Altra regola aurea è che negli struffoli non esistono elementi accessori: tutto è importante, a partire dai confettini – i diavolilli – ai canditi: arancia e cedro. Ma la parte del leone la fa la zucca candita: la famosa cucuzzata. E poi attenti al liquore da aggiungere all’impasto: a nostro avviso, Anice o Strega, tipico liquore beneventano! Infine il miele: puro – senza un ingrediente prelavente – ed abbondante.
Il miele, simbolo della rinascita
Numerose storie ci raccontano del miele come simbolo della Dolcezza e della Rinascita. I gemelli indiani Ashvin, messaggeri degli Dei, mangiano miele nel cielo mattutino. Nella Bibbia si racconta che Sansone, dopo aver ucciso un leone, estrasse dal suo ventre un alveare d’api, ricco di miele. La cosa lo mise di buon umore, tanto da spingerlo a formulare un aforisma: “dal divoratore è uscito il cibo, dal forte è uscito il dolce” (Giudici, 14). Morale della storia: dalla morte nasce la vita.
A proposito di nascita, il corpicino del Bambino Gesù viene definito “roccia che dà miele”. Non è quindi un caso che gli struffoli siano un dolce tipicamente natalizio.
Meglio quelli della zia monaca
Gli struffoli, come tutti gli evergreen, nella loro sostanziale immutabilità presentano molte varianti; oltre a quelle regionali già accennate prima, ci sono quelle familiari e personali. In questo sono come tante altre tipiche pietanze (polpette, pastiera, etc.): anche se gli ingredienti sono esattamente gli stessi, esistono tanti struffoli diversi quante sono le case e le pasticcerie in cui vengono preparati. Essi possono altresì presentare punti oscuri, nascondere, riguardo alla preparazione, segreti, spesso custoditi gelosamente.
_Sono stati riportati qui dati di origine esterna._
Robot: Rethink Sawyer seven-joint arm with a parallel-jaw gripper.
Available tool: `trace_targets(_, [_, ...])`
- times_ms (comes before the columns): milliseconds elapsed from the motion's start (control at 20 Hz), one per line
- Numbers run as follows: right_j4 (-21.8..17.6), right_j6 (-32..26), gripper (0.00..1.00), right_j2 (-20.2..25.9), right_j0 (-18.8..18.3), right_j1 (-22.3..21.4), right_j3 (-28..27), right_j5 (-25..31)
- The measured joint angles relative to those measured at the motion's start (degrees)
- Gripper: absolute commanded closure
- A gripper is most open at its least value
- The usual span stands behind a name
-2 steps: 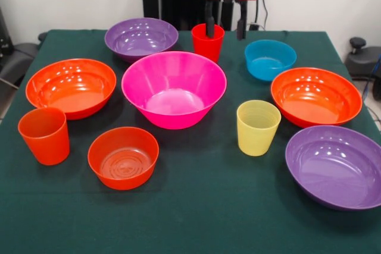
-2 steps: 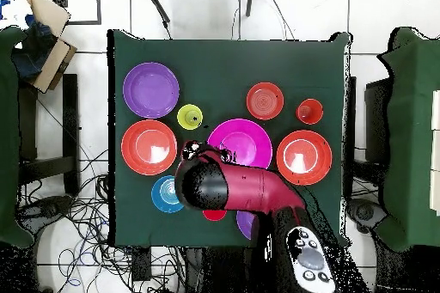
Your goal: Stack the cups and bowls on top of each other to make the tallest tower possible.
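Observation:
My gripper (image 1: 225,35) hangs open at the far middle of the table. Its left finger dips inside the red cup (image 1: 208,43) and its right finger stands outside the cup's wall. The big pink bowl (image 1: 174,87) sits in the centre. Around it lie a purple bowl (image 1: 141,37), a blue bowl (image 1: 269,59), two wide orange bowls (image 1: 70,86) (image 1: 315,95), a small orange bowl (image 1: 123,157) and another purple bowl (image 1: 336,165). The yellow cup (image 1: 258,126) and orange cup (image 1: 43,135) stand upright. No tower shows: every piece stands alone. From overhead the arm (image 2: 232,188) hides the gripper.
A dark green cloth (image 1: 196,218) covers the table. A black chair (image 1: 12,57) stands past the left edge in the front view. In the overhead view a cardboard box (image 2: 43,36) sits off the table's corner, and cables (image 2: 82,221) lie on the floor.

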Motion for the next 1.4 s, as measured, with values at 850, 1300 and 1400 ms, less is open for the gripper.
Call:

Per tali ragioni, ognuno ritiene che i “propri” struffoli siano quelli autentici, tradizionali, tramandati da una nonna, una mamma o – ancora meglio – da una zia monaca. Quest’ultima, quando c’è, rappresenta una garanzia: a Napoli un tempo gli struffoli venivano preparati nei conventi, dalle suore dei vari ordini, e recati in dono a Natale alle famiglie nobili che si erano distinte per atti di carità.